Many in the media couldn’t figure out why Bruce Brown, who was obtained in an offseason three-way trade, had all but disappeared from Nash’s periphery, since Brown’s acquisition was thought to be one meant to specifically to address the Nets’ perimeter defensive deficiencies.
Nash joked about being “clairvoyant,” but his decision prior to the game to insert Brown in place of Joe Harris was just what the defense doctor ordered. Brown was flying around the court from the start, helping Brooklyn to an 18-point lead after seven minutes through defense and hustle plays.
The other ace Nash played was his long overdue (even after just seven games) swapping of Allen for Jordan, despite Allen’s history for getting his lunch money taken by Utah center Rudy Gobert. In a role reversal, Allen was the behemoth on Tuesday, going for 19 points, 18 rebounds, three steals, and two hellacious blocks of Gobert.
While Jordan has done nothing this season to warrant a return to the starting five, other than being a friend of Durant and Irving, consistency has been elusive for Allen, who faces another Herculean task on Thursday against Philadelphia center Joel Embiid. Allen tends to give ground to the old-school bully-ballers, so we’ll know more afterwards whether this should be permanent.
At forward, Nash also changed things up by going with a pair of switchable defenders in Taurean Prince and Jeff Green. Utah missed a bunch of open looks from three-point land, but don’t discount the Nets’ better contests in forcing their substandard 32.4 percent conversion rate from deep.
Like it’s always been with this team pre-Nash, the Nets’ defensive shortcomings were related to their personnel, scheme, physicality, and effort. Give Nash credit for putting his theory that the team would struggle to outscore opponents without KD into practice. His new rotation prioritized players who would bring defensive energy over better marksmanship.

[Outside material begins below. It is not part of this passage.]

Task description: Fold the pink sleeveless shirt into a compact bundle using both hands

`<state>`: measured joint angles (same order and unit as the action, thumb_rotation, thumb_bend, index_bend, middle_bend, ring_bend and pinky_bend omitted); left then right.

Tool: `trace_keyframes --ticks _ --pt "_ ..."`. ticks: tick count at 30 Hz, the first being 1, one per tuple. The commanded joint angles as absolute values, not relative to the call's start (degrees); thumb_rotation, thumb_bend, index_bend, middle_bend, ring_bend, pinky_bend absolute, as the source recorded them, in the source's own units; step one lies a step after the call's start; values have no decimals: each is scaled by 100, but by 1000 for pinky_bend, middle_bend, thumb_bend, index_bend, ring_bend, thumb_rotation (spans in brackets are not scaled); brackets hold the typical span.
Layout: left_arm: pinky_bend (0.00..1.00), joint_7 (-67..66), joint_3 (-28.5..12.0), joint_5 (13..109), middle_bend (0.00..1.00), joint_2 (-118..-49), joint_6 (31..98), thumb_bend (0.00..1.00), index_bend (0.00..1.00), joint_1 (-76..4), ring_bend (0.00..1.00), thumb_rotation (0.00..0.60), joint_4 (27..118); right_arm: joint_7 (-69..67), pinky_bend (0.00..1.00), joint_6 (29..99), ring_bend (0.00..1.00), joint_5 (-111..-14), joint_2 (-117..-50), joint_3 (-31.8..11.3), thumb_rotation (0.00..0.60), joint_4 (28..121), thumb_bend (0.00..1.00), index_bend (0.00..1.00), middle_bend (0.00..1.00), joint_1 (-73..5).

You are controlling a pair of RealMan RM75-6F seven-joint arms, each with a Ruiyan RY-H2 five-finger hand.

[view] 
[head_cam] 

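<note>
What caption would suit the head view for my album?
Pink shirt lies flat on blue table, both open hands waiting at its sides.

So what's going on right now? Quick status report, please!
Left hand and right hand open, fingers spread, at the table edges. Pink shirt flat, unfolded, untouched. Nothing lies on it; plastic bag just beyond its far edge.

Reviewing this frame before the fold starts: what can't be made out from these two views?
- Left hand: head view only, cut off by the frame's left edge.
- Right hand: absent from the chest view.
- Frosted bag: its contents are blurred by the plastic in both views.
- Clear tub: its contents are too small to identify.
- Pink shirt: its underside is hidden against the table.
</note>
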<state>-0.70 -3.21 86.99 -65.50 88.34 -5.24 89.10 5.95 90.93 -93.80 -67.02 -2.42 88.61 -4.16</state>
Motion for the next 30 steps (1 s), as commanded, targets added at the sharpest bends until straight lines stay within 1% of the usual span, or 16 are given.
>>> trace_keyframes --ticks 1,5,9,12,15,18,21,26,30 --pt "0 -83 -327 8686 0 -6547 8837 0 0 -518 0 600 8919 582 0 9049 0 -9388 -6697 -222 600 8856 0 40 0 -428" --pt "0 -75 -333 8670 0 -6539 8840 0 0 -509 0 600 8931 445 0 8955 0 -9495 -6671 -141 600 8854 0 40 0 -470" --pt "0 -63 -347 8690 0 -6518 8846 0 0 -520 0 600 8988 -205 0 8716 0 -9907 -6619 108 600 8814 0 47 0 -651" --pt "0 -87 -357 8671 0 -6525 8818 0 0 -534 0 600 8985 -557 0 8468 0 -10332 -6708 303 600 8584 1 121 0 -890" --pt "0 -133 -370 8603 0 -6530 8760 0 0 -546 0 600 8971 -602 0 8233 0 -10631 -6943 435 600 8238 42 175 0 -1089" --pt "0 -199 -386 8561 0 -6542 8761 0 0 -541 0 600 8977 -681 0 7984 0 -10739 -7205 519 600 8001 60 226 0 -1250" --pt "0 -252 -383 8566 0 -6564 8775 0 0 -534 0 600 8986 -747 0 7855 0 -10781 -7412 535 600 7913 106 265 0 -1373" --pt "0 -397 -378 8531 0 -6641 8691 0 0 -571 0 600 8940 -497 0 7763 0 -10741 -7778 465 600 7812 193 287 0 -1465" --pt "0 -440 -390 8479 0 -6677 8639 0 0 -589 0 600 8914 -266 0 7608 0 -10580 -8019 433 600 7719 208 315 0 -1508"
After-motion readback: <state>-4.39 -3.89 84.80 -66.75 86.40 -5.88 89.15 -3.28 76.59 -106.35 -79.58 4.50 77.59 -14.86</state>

It allowed Nash to maintain the switch-heavy scheme that is similar to what Houston ran under Mike D’Antoni, who is now Nash’s assistant. With better effort and communication, there were fewer breakdowns over when to switch, and it limited the damage from opponents seeking and attacking mismatches – such as the ones where Irving was tasked to guard Hachimura and Washington center Thomas Bryant on Sunday.
Hopefully, this can serve as a wakeup call for Brooklyn, from the coaching staff on down to the players.